Senyuva Hamide Z, Ozcan Sureyya, Cimen Dilek, Gilbert John
TUBITAK, Ankara Test and Analysis Laboratory (ATAL), Konya Yolu No. 67, Besevler, 06530, Ankara, Turkey.
J AOAC Int. 2008 May-Jun;91(3):598-606.
A single-laboratory method validation was conducted to establish the effectiveness of an immunoaffinity column cleanup procedure followed by liquid chromatography/mass spectrometry (LCIMS) for the determination of fumonisins B1 and B2 (FBI + FB2) in corn. The test portion is extracted with acetonitrile-methanol-water (25 + 25 + 50). The extract is filtered, diluted with phosphate-buffered saline solution, and applied to an immunoaffinity column. FB1 + FB2 are removed with methanol and directly determined by reversed-phase LC with MS detection using selected-ion monitoring of 2 characteristic ions in each case. Test portions of blank corn samples were spiked with a mixture of FB1 + FB2 to give total levels of 200 and 500 ng/g, respectively. Recoveries of both FB1 and FB2 from spiked samples averaged 90.4-101%. Based on results for spiked raw corn (triplicates at 2 levels), the relative standard deviation for repeatability ranged from 2.8 to 7.1%. The accuracy of the method was demonstrated by analysis of Food Analysis Performance Assessment Scheme (FAPAS) test material. The method was also applied to a small survey of processed corn products such as corn chips, cornflakes, and popcorn.
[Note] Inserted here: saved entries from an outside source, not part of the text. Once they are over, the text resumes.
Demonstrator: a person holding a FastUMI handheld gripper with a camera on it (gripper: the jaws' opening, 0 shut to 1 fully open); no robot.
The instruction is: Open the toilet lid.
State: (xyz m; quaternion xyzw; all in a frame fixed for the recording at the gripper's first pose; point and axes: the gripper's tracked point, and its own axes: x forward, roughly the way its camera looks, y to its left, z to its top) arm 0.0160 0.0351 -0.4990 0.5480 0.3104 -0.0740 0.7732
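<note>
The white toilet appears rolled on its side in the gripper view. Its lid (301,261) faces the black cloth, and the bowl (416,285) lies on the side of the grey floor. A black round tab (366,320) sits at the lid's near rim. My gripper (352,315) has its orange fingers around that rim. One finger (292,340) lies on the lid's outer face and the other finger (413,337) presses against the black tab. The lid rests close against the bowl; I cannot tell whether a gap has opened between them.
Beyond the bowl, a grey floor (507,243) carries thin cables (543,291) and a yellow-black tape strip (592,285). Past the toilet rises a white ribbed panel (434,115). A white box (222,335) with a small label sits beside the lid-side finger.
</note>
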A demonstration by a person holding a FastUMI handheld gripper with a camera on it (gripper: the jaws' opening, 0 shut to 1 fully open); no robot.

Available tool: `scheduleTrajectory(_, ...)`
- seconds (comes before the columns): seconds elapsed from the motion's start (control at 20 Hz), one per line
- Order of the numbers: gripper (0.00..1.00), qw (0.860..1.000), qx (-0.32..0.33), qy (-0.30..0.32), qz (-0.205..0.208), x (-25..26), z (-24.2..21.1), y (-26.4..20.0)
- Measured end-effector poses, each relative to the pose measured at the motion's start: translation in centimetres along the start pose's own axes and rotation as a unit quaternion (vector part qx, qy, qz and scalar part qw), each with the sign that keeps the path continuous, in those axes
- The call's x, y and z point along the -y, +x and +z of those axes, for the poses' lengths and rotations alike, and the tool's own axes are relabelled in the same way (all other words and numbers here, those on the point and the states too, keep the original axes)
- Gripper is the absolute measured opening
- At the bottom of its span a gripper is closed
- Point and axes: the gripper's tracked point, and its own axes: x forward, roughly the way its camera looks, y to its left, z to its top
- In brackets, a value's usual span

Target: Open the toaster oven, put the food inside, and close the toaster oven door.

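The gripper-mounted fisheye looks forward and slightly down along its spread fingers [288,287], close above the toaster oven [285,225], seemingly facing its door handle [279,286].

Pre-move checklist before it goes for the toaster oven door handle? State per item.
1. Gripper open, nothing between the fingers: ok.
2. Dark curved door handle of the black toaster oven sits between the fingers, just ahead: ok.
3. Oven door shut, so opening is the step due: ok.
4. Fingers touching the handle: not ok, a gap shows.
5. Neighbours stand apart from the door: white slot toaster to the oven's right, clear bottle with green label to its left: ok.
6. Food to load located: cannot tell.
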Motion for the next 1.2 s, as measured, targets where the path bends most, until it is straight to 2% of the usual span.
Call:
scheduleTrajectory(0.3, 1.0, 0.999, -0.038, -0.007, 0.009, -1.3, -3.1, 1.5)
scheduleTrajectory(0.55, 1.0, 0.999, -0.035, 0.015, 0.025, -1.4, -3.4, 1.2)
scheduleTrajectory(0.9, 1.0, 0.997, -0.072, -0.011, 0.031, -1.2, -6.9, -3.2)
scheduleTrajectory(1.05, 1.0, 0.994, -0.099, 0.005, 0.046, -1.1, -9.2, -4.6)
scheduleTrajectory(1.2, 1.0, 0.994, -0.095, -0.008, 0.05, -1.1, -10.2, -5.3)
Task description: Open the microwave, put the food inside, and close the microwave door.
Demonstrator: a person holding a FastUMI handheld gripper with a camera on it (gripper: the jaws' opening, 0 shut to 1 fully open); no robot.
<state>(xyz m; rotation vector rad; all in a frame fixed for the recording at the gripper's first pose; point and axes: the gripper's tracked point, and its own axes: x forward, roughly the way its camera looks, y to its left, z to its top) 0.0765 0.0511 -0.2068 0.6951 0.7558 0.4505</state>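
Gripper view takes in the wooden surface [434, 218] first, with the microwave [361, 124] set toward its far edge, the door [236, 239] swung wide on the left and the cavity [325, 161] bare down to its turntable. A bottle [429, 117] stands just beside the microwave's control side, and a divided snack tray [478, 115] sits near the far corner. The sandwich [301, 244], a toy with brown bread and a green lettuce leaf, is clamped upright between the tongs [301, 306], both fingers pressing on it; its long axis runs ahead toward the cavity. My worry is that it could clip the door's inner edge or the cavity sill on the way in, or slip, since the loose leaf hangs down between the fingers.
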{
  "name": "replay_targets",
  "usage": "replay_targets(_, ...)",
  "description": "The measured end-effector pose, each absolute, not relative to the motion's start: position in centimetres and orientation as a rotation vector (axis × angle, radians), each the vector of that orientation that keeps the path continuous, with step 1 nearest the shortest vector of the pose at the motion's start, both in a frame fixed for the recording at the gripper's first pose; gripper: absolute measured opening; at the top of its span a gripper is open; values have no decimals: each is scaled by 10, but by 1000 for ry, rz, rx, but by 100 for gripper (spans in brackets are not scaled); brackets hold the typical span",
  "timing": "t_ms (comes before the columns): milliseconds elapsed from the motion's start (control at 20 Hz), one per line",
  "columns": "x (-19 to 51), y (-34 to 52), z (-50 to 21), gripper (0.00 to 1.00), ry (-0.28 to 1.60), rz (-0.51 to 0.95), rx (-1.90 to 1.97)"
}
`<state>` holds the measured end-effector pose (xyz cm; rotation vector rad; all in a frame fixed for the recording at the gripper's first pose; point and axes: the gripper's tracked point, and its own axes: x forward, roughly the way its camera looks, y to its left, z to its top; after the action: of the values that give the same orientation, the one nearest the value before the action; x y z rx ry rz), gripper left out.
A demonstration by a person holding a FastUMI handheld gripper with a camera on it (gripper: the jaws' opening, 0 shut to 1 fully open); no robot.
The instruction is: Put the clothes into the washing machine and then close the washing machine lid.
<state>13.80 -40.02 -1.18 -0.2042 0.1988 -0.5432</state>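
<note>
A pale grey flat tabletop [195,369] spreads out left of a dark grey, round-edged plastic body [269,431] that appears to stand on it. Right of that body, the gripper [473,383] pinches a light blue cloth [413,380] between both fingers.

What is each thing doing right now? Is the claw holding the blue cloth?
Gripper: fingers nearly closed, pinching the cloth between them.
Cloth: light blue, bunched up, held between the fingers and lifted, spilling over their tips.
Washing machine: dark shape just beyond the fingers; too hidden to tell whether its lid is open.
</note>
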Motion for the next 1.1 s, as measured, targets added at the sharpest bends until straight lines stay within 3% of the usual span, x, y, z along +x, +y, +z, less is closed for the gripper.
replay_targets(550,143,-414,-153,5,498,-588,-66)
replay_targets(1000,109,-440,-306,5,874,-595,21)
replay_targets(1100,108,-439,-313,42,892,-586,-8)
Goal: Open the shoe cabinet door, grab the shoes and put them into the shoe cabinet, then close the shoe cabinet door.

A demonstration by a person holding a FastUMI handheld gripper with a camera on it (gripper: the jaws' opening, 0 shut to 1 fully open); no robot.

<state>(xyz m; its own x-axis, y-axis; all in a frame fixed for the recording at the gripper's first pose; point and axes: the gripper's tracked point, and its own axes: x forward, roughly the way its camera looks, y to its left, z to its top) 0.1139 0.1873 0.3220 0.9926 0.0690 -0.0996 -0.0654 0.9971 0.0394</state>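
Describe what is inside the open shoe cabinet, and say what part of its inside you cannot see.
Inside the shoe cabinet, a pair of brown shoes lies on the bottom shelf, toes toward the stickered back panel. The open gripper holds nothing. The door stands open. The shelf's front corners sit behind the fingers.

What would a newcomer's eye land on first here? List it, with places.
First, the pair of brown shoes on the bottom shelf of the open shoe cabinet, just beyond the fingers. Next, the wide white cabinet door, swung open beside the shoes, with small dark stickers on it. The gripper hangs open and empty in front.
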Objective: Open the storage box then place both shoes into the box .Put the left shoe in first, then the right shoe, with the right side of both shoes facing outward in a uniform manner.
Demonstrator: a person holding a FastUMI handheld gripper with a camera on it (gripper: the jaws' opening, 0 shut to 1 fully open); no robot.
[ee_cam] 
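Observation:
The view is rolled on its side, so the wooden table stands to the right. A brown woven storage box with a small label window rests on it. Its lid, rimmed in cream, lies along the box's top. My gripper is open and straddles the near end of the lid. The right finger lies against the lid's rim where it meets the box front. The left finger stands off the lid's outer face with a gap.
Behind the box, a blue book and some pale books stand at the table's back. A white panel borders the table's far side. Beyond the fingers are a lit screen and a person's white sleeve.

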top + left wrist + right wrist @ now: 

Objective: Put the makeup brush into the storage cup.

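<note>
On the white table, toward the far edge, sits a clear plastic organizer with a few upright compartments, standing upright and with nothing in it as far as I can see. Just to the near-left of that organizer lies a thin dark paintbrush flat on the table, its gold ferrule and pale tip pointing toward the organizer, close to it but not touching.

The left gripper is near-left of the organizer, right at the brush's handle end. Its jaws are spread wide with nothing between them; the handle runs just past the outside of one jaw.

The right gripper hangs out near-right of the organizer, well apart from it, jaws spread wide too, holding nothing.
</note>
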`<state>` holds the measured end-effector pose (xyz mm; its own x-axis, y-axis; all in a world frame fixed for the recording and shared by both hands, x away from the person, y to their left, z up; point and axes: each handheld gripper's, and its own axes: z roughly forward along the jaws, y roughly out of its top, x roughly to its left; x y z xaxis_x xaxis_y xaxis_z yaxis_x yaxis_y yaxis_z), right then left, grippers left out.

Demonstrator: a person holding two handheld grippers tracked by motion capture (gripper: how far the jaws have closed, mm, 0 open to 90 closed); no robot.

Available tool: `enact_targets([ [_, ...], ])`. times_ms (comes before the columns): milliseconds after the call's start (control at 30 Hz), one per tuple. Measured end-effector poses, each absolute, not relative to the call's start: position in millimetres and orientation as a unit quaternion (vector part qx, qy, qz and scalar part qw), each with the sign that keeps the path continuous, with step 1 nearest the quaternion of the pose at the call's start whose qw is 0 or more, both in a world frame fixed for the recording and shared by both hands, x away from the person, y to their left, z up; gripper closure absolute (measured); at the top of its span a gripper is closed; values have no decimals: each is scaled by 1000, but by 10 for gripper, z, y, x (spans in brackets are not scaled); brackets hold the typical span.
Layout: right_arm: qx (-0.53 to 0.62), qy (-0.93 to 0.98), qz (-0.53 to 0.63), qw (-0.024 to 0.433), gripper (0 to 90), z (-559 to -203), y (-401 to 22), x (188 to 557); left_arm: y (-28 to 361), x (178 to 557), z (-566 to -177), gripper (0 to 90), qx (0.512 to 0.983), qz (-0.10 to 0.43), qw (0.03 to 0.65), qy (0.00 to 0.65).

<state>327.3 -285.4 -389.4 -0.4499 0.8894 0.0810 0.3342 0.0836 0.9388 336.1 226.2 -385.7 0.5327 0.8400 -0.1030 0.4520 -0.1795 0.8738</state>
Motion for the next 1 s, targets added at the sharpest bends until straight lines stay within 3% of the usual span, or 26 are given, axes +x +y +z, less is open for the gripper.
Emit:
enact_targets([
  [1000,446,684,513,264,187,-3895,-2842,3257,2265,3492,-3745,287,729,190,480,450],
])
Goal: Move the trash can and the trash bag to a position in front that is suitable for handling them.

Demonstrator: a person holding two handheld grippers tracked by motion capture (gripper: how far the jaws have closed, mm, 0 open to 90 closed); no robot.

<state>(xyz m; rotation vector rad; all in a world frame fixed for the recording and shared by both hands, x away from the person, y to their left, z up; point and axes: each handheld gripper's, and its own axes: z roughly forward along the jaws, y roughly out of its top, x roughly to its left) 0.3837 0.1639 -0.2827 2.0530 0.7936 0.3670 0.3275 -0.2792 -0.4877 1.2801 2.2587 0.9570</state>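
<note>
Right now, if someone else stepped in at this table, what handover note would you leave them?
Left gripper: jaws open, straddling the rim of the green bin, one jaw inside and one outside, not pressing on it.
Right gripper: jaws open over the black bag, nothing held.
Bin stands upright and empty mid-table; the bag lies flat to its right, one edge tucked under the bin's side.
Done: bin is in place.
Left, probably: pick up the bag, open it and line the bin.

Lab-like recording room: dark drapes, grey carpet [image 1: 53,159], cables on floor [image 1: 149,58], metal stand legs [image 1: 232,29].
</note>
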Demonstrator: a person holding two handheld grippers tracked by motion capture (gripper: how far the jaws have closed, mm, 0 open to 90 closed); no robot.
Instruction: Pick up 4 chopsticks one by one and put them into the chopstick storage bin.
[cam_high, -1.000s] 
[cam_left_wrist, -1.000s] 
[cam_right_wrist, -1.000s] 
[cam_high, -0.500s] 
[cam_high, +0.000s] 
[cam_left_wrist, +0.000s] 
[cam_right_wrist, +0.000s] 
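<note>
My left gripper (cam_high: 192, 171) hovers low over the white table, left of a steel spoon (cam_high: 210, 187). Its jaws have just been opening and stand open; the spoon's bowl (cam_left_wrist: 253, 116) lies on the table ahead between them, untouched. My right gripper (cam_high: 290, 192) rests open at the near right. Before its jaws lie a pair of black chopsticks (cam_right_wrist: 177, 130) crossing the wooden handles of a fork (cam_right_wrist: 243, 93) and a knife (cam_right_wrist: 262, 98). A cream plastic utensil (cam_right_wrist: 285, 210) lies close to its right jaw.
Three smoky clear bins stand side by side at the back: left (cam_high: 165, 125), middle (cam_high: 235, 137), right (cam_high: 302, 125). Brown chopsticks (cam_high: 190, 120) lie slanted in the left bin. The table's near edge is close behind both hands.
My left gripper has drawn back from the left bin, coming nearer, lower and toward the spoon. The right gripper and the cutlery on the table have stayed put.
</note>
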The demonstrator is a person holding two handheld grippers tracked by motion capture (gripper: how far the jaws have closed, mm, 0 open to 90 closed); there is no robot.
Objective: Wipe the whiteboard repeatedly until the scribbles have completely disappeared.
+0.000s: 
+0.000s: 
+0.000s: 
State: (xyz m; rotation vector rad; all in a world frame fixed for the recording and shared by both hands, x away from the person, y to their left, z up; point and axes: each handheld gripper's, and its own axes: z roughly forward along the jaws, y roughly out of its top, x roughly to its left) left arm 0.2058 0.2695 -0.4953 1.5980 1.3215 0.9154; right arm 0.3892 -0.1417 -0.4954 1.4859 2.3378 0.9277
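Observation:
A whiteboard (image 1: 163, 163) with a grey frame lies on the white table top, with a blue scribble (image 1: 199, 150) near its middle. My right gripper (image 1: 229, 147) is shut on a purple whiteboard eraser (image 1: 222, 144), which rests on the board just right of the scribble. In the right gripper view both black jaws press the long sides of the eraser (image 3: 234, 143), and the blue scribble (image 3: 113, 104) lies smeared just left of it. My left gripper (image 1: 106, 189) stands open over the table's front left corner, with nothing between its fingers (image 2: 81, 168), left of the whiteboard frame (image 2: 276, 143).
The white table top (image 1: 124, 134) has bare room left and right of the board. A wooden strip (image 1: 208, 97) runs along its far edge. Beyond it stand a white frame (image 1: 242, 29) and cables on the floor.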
进行了单实验室方法验证,以确定免疫亲和柱净化程序结合液相色谱/质谱法(LC/MS)测定玉米中伏马菌素B1和B2(FB1 + FB2)的有效性。测试部分用乙腈-甲醇-水(25 + 25 + 50)提取。提取物经过过滤,用磷酸盐缓冲盐溶液稀释,然后应用于免疫亲和柱。FB1 + FB2用甲醇洗脱,通过反相液相色谱结合质谱检测,在每种情况下使用2个特征离子的选择离子监测直接测定。空白玉米样品的测试部分分别加入FB1 + FB2混合物,使其总含量分别达到200和500 ng/g。加标样品中FB1和FB2的回收率平均为90.4 - 101%。根据加标生玉米(2个水平的重复三次)的结果,重复性的相对标准偏差范围为2.8%至7.1%。通过对食品分析性能评估计划(FAPAS)测试材料的分析证明了该方法的准确性。该方法还应用于对玉米片、玉米片和爆米花等加工玉米产品的小规模调查。